Why Your Organization’s Purpose is Important to Your Culture

Why Your Organization’s Purpose is Important to Your Culture

Purpose. It’s a trending topic for businesses today. A quick Google search of the phrase “company + purpose” produces a whopping 1,030,000,000 hits. Harvard Business Review has published literally dozens of articles on the subject in the past 12 months alone. And leaders across the country – and the world – are paying attention; working to figure out what role purpose should play in their organizations and in their cultures, because this topic is becoming increasingly near and dear to their employees’ and customers’ hearts.

To work, being purpose-driven must be a way of life. It must be central to your culture and embedded into how you run your company – not a strategic initiative or a flavor-of-the-month campaign crowned by a nice purpose statement that can be marketed. When purpose doesn’t have a true connection to a brand, it will be transparent to employees and customers alike.

Humanist psychologist Abraham Maslow tells us that belongingness is part of one of the major needs that motivate human behavior. And when people feel connected to their organization’s purpose, when they feel they belong, work becomes more than just a methodical, financial-based transaction. It becomes a place where they can go on an adventure and have a sense of belonging, meaningfully contributing and investing their true selves to accomplish things they never could on their own.

The secret of success is constancy to purpose.
-Benjamin Disraeli

Sometimes the purpose of a brand can feel a bit nebulous, but if an organization is living its purpose in its culture and actions, customers will see it, feel it and believe it. As an example, a few years ago I was on a business trip in rural Connecticut. One morning, I went to my rental car and found it was not working. I had about a 20 minute drive and my meeting with a new client was starting in 30 minutes. I went to the front desk’s general manager (this was pre-Uber, obviously) and after making some calls, I was told that the closest taxi was 30 minutes away and the hotel shuttle was already out. Seeing my desperation, the general manager made the very unconventional move of calling the competitor hotel across the street to ask if its shuttle was available and if they would be willing to help out. Certainly, this was not in her job description and likely even broke some rule in the rule book. Luckily, the competitor’s shuttle was available and I made it to the meeting after all. Needless to say my view of that GM, that hotel and the brand overall went up significantly.

What defines this particular hotel chain is how they are able to activate their strategic ambitions through their culture. Team members focus on “the little things that make a big difference that create stories worth sharing” for guests. And they are given significant leeway to activate that statement and leverage their own strengths and creativity to make that happen. I happened to be the beneficiary of that philosophy that day, but it is also what had made this particular brand an industry leader for many years in its category.

Purpose Matters – Internally & Externally Too

Today’s workforce and shoppers are made up of people who are more in tune with what the companies they buy from and work at stand for. They want to know the reasons why they are doing something – beyond that it bolsters the bottom line. Companies that can articulate this, integrate it into its culture, be authentic about it, and help people connect to it will benefit from attracting the best workers, the most loyal customers and sustained success.
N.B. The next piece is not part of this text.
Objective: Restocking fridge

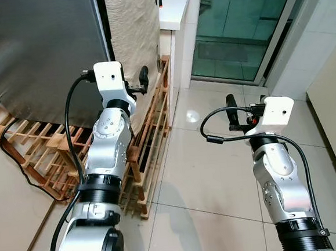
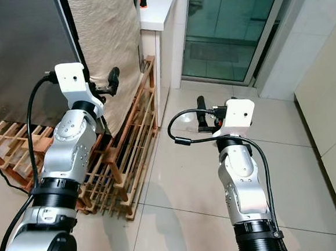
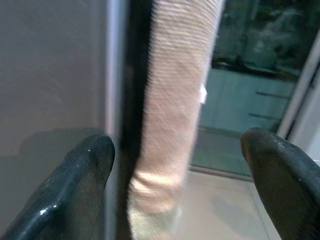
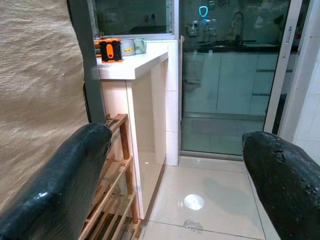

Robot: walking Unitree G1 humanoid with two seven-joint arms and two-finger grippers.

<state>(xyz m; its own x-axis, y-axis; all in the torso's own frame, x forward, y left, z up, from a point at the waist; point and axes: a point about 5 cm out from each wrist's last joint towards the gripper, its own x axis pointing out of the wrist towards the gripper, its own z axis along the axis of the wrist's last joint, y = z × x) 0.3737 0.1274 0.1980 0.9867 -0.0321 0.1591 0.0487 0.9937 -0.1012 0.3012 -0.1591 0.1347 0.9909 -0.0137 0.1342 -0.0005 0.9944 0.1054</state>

This isn’t just speculation. Employees are paying attention to what companies are saying and doing. If given a choice, they’re going to want the job with the company that aligns with their values. Take this blog from famed investor Mark Cuban. In it, he explores the whole idea of socio-capitalism, essentially saying that socio-capitalism IS capitalism to the Millennials: “…[they] don’t want to just make a profit, they want to make a profit and share their success with those less fortunate.” Think Tom’s Shoes one-for-one program and Warby Parker’s similar disruption of the eyewear space.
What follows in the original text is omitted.